Время, которое теряют, утраченное время, а также время, которое обретают и обретенное время. Вероятно, всякий род знаков соотнесен с особой временной линией. Светские знаки запечатлеваются преимущественно во времени, которое теряют; знаки любви обычно разворачиваются в утраченном времени. Чувственные знаки часто вынуждают нас заново обретать время в недрах времени утраченного. Знаки искусства, наконец, нам дают время возвращенное, время абсолютно подлинное, заключающее в себе все другие. Но имея свое особенное темпоральное измерение, всякий знак также располагается и на других временных линиях, т. е. соотносится и с иными временными ракурсами. Так время, которое теряют, продолжается и в любви, и, даже, в чувственно-материальных знаках. Утраченное время появляется уже в светском мире, но оно живет также и в ощущении. Время, которое обретают, в свою очередь, влияет на время, что теряют, и на утраченное время. Но только в абсолютном времени произведения искусства все другие темпоральные ракурсы соединяются и обретают соответствующую им истину. Таким образом, мир знаков, круги Поисков, развертываются наподобие временных линий, подлинных линий обучения; в них знаки взаимодействуют друге другом, влияют друг на друга. Следовательно, знаки не разворачиваются и не объясняются только согласно темпоральным линиям без соотнесения или символизации, без перекраивания, без вхождения в комплексные комбинации; они-то и составляют систему истины.

Глава 3. Обучение

Произведение Пруста обращено не в прошлое, к открытиям памяти, но — в будущее, к достижениям обучения. Знаменательно, что герой, не зная некоторых вещей в начале, постепенно им учится, и в конце концов получает высшее откровение. Более того, мир колеблется в процессе обучения: герой испытывает разочарования, ибо он «верил» и обольщался. И еще, мы приписываем разворачиванию Поисков линеарный характер. В самом деле, определенное частное открытие происходит в той или иной области знаков, но иногда оно сопровождается регрессией в иные сферы, где открытие проникается смутным разочарованием и исчезает, чтобы проявиться вновь в другом месте, оставаясь непрочным до тех пор, пока открытия искусства не систематизируют целое. В любой момент может случиться, что какое-нибудь особенное разочарование вновь пробудит леность и все дискредитирует.

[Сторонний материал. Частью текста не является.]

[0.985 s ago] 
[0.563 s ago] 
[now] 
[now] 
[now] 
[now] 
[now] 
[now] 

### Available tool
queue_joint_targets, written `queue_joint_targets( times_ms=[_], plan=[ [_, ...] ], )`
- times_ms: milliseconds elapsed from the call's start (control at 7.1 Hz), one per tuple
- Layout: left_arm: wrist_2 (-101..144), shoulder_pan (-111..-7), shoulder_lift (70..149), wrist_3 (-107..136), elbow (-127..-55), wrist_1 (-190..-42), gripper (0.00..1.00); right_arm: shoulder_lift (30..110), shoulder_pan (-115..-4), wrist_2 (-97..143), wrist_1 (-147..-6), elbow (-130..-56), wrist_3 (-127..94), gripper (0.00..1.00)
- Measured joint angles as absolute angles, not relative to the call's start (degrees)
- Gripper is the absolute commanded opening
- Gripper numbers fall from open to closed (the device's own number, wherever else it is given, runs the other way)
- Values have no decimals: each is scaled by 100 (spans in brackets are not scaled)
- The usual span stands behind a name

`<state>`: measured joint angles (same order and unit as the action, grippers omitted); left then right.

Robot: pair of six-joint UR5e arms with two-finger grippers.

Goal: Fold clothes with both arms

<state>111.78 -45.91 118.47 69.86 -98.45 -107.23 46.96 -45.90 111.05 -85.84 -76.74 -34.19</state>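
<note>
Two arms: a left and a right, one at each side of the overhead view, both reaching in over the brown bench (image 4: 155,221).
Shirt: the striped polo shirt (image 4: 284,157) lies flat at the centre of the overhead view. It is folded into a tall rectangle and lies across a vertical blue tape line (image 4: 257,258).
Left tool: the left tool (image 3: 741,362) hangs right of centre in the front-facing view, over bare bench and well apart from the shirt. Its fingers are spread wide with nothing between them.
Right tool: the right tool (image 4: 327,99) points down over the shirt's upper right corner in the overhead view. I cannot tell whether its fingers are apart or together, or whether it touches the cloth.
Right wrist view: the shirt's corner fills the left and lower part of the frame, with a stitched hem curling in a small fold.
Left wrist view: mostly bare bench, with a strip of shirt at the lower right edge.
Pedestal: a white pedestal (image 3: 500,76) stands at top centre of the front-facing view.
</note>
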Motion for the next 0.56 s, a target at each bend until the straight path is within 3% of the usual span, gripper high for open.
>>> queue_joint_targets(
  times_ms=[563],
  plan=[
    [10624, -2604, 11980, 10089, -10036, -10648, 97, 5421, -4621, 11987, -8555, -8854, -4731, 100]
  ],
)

Отсюда основная мысль: время формируется из различных серий и включает больше измерений, чем пространство. То, что извлекается из одного — невозможно извлечь из другого. Поиски ритмически организованы не просто долями и осадками памяти, но сериями прерывистых разочарований, а также средними членами пропорции, установленными в произведении для преодоления разочарований каждой серии.